Westgate. There must be more, something more human, than reports of smoke and explosions and flying bullets and destruction and carnage. There must be more than `eye witness accounts’ and there must be more than smart analyses of why Kenya, why now.
There must be more than, other than, grief to unite a people, a nation. Kenyans have responded not only with horror at the violence. They have responded with support, with blood, money, sweat and tears, and prayers. But there must be more …
Last year, Kenyan poet Njeri Wangari performed part of her poem, “When Change Comes”, to a gathering in Nairobi. The poem begins:
“When villages grow into towns
Towns into cities
Shops into malls
Spaces into estates,
When streets turn into avenues
Avenues into highways, super highways
Subways and runways
Then things change.
Villages become old frail women deserted by their offspring
All gone to the cities with big lights,
Who, unlike prodigal sons, only return in coffins.”
Wangari’s reading omits the last part of the poem:
“When you realize that your fate was sealed in that moment of conception
Even before you took your first breath in this cosmic space
You then know, it takes more than yourself to survive.
When you are born in a small dark room
In the slum-ghettos of Nairobi,
The wrong side of town
Born in the wrong side of jobs
Wrong side of school
Wrong side of life
Wrong side of everything good in life
Except life itself
Then you know it takes more than yourself to be on the right side
It takes governments that are willing to accept the growing gap
The gap between those with and those without
It takes bridging that gap with informal jobs, equal opportunities
With Youth, women, men empowerment bridges
Bridges that seek to empower minds, endanger idlers
Bridges that recapture people’s dream of equal opportunities
And put them back into peoples’ hearts
It takes more than corrupt officials
It takes more than paying taxes for more government officials
It takes more than policemen gunning down innocent youth
It takes more than black men looking down upon their brothers as lesser mortals
It takes leaders willing to listen to the cries of their people
It takes systems that will help its people come out of mental slavery, self pity, oppressed lives
It takes everyman to make that change.
you, me, him, her, them,
Us.”
That was July 2012. A few months later, a poem by Kenyan poets Shailja Patel and Wambui Mwanji wrote a poem, “Our Camera Has Come Home: A Found Poem”. Here it is in its entirety:
Our Camera Has Come Home: A Found Poem
in her absence we could not see properly
a way of being
engendered by her presence
was denied us
we did not die
we were not sick
or even depressed
just newly prone
to random piercings
of grief
she allowed us
to quarrel
with ways of reading the world
she explained
why our eyes stop
where they stop
other cameras
work well
we have nothing against them
other cameras
sit badly in our hands
like borrowed reading glasses
only she who has come home
is ours
The world mourns. The world mourns the loss of poets, such as Kofi Awoonor, and presenters, such as Ruhila Adutia-Sood. The world mourns the loss of those connected to people with names, such as Mbugua Mwangi, nephew to Kenya’s President, Uhuru Kenyatta. The world mourns the children, and the adults. Around the world, the national news media report on `their own’ who were killed in the massacre. The Westgate Mall has been a popular, and safe, place for many in Nairobi.

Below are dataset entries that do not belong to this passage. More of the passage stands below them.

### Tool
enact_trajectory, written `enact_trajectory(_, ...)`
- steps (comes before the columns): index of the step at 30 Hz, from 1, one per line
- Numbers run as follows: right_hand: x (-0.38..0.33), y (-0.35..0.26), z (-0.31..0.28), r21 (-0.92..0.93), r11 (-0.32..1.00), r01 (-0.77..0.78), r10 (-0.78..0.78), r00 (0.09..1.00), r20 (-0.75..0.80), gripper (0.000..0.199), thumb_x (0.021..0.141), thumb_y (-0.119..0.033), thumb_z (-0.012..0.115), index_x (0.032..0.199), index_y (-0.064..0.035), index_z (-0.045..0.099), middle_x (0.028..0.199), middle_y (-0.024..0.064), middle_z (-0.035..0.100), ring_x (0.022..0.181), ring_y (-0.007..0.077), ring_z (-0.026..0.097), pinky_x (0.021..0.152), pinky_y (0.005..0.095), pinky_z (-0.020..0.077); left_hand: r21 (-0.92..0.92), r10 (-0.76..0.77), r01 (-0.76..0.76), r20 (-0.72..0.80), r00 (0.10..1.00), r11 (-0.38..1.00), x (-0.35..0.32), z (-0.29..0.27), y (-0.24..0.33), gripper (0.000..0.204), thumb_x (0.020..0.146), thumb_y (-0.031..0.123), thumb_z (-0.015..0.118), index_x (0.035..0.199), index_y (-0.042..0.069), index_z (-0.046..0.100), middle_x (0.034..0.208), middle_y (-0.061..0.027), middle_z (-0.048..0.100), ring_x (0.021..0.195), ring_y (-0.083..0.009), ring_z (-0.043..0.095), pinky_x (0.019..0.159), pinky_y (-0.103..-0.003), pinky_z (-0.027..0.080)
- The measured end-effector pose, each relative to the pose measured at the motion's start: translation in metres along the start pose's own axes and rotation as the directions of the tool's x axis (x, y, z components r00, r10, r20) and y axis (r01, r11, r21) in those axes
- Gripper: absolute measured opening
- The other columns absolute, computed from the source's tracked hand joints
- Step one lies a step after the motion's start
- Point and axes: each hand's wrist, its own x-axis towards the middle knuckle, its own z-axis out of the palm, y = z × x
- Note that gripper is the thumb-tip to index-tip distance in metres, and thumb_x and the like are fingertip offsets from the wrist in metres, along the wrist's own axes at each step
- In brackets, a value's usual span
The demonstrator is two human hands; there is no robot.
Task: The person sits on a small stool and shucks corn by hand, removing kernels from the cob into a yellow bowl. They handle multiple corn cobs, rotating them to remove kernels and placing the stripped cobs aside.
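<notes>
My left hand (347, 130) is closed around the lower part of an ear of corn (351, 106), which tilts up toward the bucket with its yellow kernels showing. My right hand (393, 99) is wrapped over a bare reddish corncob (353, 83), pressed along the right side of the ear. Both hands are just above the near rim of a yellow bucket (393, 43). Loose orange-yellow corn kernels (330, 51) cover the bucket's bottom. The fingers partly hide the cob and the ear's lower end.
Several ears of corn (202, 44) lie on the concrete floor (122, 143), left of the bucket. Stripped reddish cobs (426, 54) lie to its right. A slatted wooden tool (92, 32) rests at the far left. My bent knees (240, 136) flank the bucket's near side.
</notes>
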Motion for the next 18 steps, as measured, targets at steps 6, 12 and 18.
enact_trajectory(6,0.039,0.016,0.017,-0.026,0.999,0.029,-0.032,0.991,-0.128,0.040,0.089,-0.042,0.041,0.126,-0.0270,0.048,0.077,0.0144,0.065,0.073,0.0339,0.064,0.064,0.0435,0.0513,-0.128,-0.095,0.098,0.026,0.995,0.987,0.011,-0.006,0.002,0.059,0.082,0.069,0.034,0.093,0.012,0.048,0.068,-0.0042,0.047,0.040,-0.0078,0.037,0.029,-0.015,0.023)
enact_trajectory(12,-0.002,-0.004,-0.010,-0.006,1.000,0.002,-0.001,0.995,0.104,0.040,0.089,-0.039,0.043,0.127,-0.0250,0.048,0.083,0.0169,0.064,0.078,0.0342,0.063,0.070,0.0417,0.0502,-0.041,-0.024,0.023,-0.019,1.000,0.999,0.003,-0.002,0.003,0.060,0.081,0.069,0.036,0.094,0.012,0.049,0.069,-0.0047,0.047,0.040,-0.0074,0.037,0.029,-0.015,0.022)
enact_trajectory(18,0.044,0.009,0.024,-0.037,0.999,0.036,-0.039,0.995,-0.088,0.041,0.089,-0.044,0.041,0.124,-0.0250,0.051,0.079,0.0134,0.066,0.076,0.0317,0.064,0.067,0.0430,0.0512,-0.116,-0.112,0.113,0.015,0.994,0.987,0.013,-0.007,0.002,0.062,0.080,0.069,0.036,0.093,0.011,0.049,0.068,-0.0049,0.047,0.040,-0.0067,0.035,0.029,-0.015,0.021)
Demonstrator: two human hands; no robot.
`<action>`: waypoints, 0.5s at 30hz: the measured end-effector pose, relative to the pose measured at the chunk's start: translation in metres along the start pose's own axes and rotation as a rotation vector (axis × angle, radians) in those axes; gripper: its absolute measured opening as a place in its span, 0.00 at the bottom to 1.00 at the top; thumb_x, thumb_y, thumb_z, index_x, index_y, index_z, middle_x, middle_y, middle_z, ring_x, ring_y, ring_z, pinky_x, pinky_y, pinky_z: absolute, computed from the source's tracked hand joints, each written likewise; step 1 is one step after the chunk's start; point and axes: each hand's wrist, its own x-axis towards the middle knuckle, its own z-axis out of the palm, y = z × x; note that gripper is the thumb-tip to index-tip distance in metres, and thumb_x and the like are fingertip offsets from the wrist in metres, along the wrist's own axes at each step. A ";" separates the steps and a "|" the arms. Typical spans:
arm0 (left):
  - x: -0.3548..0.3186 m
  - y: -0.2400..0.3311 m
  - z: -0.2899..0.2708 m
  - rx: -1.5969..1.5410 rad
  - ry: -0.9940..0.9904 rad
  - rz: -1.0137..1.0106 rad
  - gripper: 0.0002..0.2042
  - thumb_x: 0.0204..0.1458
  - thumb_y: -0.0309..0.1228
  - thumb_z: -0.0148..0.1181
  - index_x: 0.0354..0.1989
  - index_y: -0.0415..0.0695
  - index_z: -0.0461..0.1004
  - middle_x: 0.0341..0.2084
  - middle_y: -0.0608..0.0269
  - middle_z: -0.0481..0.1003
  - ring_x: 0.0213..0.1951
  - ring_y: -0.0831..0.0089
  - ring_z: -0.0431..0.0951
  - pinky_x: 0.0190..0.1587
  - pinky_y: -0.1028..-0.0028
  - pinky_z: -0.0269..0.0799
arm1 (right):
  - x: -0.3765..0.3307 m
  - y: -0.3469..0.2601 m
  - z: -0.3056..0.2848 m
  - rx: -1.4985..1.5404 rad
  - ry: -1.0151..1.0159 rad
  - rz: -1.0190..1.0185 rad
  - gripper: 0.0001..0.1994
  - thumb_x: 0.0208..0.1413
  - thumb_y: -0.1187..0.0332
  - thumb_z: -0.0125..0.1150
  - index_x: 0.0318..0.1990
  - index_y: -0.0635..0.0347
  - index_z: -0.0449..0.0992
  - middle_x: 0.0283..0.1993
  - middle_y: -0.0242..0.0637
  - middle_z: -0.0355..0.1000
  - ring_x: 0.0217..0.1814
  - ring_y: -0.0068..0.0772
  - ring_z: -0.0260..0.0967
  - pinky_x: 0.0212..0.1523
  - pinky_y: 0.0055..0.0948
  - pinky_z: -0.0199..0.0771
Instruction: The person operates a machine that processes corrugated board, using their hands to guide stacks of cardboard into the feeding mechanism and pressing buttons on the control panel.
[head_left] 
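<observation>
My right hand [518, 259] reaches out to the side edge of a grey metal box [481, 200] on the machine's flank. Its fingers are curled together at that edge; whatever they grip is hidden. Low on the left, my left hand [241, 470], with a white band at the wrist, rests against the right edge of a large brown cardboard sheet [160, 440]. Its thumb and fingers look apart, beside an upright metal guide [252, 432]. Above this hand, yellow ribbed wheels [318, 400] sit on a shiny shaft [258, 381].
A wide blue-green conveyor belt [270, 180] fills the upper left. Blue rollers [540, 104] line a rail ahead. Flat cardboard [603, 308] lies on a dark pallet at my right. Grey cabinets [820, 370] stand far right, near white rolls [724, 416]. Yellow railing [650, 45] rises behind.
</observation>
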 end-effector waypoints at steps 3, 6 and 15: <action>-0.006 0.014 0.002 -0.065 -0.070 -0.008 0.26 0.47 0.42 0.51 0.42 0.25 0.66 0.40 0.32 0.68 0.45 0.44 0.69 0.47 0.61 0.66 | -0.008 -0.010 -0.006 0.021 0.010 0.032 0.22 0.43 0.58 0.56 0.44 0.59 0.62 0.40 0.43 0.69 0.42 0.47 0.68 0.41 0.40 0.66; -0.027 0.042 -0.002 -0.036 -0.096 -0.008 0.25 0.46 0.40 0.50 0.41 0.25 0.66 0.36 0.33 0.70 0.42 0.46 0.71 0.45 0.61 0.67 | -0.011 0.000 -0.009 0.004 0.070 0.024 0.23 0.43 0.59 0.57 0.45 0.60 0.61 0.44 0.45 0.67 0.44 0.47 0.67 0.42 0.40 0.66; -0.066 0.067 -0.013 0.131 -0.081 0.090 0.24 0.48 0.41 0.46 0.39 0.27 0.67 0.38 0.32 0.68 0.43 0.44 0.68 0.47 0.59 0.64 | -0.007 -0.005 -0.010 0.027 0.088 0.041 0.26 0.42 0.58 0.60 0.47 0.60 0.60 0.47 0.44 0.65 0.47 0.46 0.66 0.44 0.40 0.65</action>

The world mourns, and world leaders and their messengers claim `We all stand with Kenya.’ We don’t. Instead, we watch the spectacle of grief at a distance, as a distance. After the post-election violence of 2007, Kenyan poet Sitawa Namwalie understood this. She understood that a first, decisive step in creating a road to peace would be to scramble the map. When they ask you where you come from, answer “I come from everywhere.”
I come from everywhere
you, me, him, her, them,
Us
only she who has come home
is ours
There must be more to grief, and life, than reports of smoke and carnage and loss in the distance.